* What the exercise asks: Transcribe the data exactly. Pictures stay out.

=== Begin Enclosure ===

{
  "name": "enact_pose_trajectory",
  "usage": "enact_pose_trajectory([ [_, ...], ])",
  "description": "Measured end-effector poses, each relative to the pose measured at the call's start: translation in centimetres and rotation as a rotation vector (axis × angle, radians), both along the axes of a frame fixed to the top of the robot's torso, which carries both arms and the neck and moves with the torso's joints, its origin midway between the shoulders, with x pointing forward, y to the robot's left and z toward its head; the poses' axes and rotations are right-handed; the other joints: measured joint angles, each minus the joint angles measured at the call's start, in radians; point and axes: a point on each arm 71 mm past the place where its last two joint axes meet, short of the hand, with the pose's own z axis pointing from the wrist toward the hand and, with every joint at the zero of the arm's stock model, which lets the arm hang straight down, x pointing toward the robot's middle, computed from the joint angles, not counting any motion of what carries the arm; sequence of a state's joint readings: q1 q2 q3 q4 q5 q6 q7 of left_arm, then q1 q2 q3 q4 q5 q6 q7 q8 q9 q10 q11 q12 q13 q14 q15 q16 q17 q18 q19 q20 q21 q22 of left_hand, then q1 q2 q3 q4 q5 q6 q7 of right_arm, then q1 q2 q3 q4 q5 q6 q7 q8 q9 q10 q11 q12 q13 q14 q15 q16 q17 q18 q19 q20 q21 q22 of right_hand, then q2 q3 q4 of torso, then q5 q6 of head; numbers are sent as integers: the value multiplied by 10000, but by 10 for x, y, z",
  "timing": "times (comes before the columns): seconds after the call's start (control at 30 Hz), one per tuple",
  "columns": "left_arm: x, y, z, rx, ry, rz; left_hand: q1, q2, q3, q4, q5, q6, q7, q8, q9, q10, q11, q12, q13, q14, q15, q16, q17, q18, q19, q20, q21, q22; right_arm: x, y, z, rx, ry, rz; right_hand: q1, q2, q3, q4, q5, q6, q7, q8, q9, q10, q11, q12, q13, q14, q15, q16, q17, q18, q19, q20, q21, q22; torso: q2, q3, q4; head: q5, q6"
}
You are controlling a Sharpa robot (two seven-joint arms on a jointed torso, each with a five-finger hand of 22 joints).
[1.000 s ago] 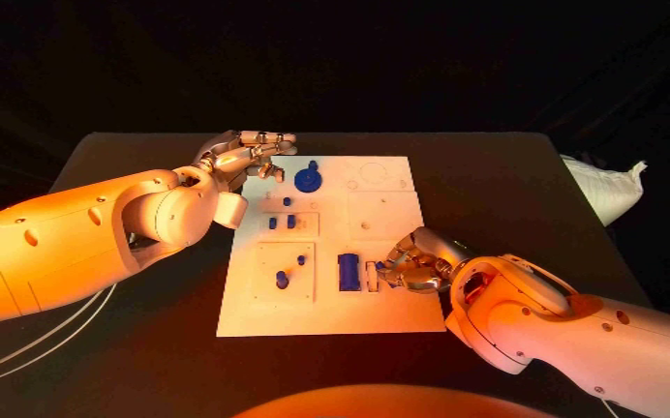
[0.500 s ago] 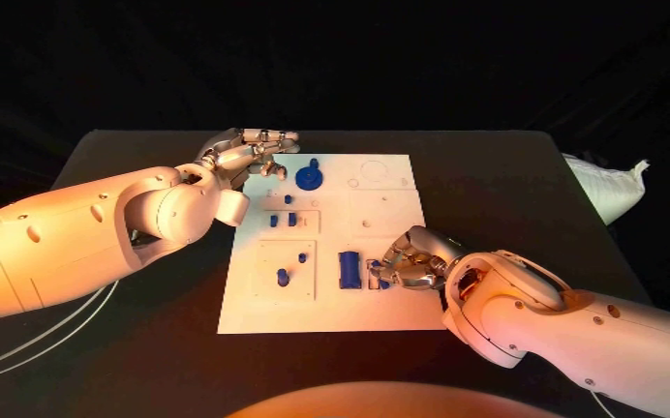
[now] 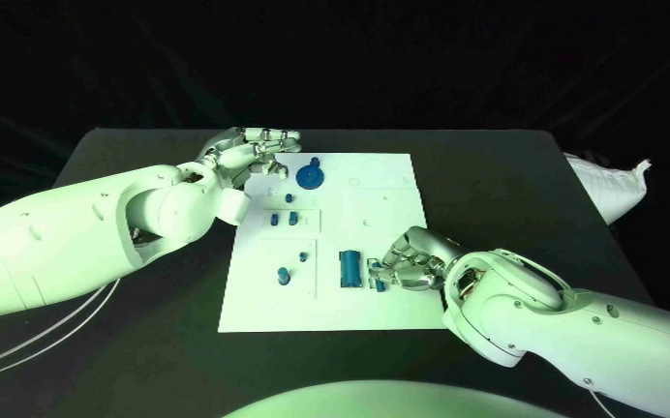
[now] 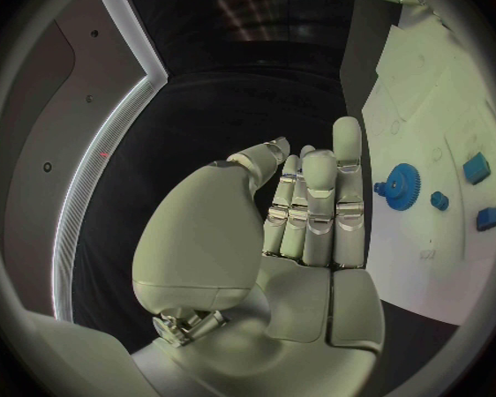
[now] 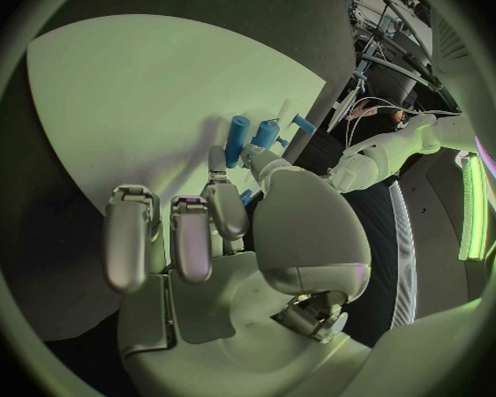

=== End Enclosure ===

* Your response:
{
  "name": "enact_pose_trajectory",
  "usage": "enact_pose_trajectory([ [_, ...], ])",
  "description": "Measured end-effector poses, each relative to the pose measured at the call's start: translation in centimetres and rotation as a rotation vector (axis × angle, radians), both along the axes of a frame fixed to the top of the robot's torso, which carries both arms and the neck and moves with the torso's joints, its origin midway between the shoulders, with x pointing forward, y to the robot's left and z toward its head; the poses' axes and rotations are right-handed; the other joints: measured joint angles, each minus the joint angles measured at the call's start, in radians; point and axes: a point on each arm 71 mm past the place where its last two joint axes meet, short of the hand, with the pose's own z axis pointing from the wrist toward the hand and, with every joint at the zero of the arm's stock model, which lets the arm hang straight down, x pointing toward the robot's middle, computed from the joint angles, not counting any motion of what carries the arm; sequence of a state's joint readings: q1 q2 q3 q4 q5 q6 q7 of left_arm, then q1 q2 q3 q4 q5 q6 q7 q8 q9 q10 q11 q12 q13 q14 q15 q16 q17 q18 q19 q20 q21 q22 of left_hand, then q1 q2 q3 q4 q5 q6 q7 of right_arm, then q1 q2 q3 q4 q5 q6 q7 q8 q9 q10 q11 q12 q13 q14 q15 q16 q17 q18 q19 q20 q21 q22 of right_hand, then q2 q3 q4 of torso, then q5 q6 of head; numbers are sent as integers: the value multiplied by 10000, but by 10 for x, y, z",
  "timing": "times (comes before the columns): seconds after the call's start (control at 30 Hz), one per tuple",
  "columns": "left_arm: x, y, z, rx, ry, rz; left_hand: q1, q2, q3, q4, q5, q6, q7, q8, q9, q10, q11, q12, q13, q14, q15, q16, q17, q18, q19, q20, q21, q22; right_arm: x, y, z, rx, ry, rz; right_hand: q1, q2, q3, q4, q5, q6, q7, q8, q9, q10, q11, q12, q13, q14, q15, q16, q17, q18, q19, q20, q21, q22; torso: q2, q3, q4; head: q5, q6"
}
You are controlling a Sharpa robot (two seven-joint arms on a jointed torso, each with a five-finger hand of 22 joints).
[1.000 s ago] 
[0.500 s ago] 
[now] 
[now] 
[now] 

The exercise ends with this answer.